[Stored data entries]
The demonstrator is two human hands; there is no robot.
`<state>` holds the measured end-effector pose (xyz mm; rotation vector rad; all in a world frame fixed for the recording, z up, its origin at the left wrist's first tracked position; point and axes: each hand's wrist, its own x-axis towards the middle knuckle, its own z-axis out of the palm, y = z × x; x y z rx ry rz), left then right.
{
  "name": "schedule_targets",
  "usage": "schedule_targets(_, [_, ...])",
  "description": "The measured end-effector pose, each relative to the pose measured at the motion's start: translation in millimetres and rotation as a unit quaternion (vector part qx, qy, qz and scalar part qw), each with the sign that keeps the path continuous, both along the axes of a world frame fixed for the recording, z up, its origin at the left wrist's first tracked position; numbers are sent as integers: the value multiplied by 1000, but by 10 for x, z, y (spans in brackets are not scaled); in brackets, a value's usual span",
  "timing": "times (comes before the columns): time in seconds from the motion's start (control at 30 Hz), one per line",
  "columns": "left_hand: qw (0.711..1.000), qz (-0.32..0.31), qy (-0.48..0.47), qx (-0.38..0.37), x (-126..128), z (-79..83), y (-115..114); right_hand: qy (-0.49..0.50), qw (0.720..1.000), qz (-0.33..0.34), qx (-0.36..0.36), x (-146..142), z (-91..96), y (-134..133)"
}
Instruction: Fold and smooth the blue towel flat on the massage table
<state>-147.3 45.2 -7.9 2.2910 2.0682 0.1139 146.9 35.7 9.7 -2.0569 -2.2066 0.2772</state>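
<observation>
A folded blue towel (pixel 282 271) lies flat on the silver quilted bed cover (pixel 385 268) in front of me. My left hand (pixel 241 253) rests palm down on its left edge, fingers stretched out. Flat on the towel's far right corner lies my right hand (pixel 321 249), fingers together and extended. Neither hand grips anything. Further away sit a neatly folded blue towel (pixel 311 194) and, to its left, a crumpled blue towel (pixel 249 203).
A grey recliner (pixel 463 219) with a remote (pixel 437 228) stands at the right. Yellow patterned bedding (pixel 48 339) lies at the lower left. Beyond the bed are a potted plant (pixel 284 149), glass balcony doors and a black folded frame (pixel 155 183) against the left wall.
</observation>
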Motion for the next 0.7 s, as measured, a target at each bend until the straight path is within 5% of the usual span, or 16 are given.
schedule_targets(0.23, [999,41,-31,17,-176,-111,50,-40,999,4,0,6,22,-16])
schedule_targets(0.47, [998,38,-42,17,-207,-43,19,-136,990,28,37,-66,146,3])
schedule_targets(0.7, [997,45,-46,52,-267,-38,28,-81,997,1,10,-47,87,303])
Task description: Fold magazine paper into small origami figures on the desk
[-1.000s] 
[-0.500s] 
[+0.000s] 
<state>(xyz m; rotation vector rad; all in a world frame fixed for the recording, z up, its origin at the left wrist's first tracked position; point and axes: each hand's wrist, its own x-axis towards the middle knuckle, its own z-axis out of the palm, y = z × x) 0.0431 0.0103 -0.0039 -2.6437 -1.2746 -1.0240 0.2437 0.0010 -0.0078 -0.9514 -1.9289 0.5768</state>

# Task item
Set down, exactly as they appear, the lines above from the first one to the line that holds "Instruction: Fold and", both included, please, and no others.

# Result of the task
The demonstrator is two human hands; there is no robot.
`<state>` holds the measured end-effector pose (xyz mm; rotation vector rad; all in a world frame fixed for the recording, z up, its origin at the left wrist's first tracked position; point and axes: each hand's wrist, its own x-axis towards the middle knuckle, its own z-axis out of the palm, y = z × x; x y z rx ry rz), left then right.
{
  "name": "schedule_targets",
  "usage": "schedule_targets(_, [_, ...])",
  "description": "The measured end-effector pose, each relative to the pose measured at the motion's start: translation in millimetres and rotation as a unit quaternion (vector part qx, qy, qz and scalar part qw), each with the sign that keeps the path continuous, both along the axes of a world frame fixed for the recording, z up, its origin at the left wrist's first tracked position; numbers are sent as integers: the value multiplied by 1000, but by 10 for x, z, y (spans in brackets are not scaled); in brackets, a value's usual span",
  "timing": "times (comes before the columns): time in seconds from the motion's start (control at 30 Hz), one per line",
  "columns": "left_hand: qw (0.711..1.000), qz (-0.32..0.31), qy (-0.48..0.47), qx (-0.38..0.37), x (-126..128), z (-79..83), y (-115..114); right_hand: qy (-0.49..0.50), qw (0.720..1.000), qz (-0.33..0.34), qx (-0.36..0.36), x (-146..142), z (-91..96), y (-134..133)"
}
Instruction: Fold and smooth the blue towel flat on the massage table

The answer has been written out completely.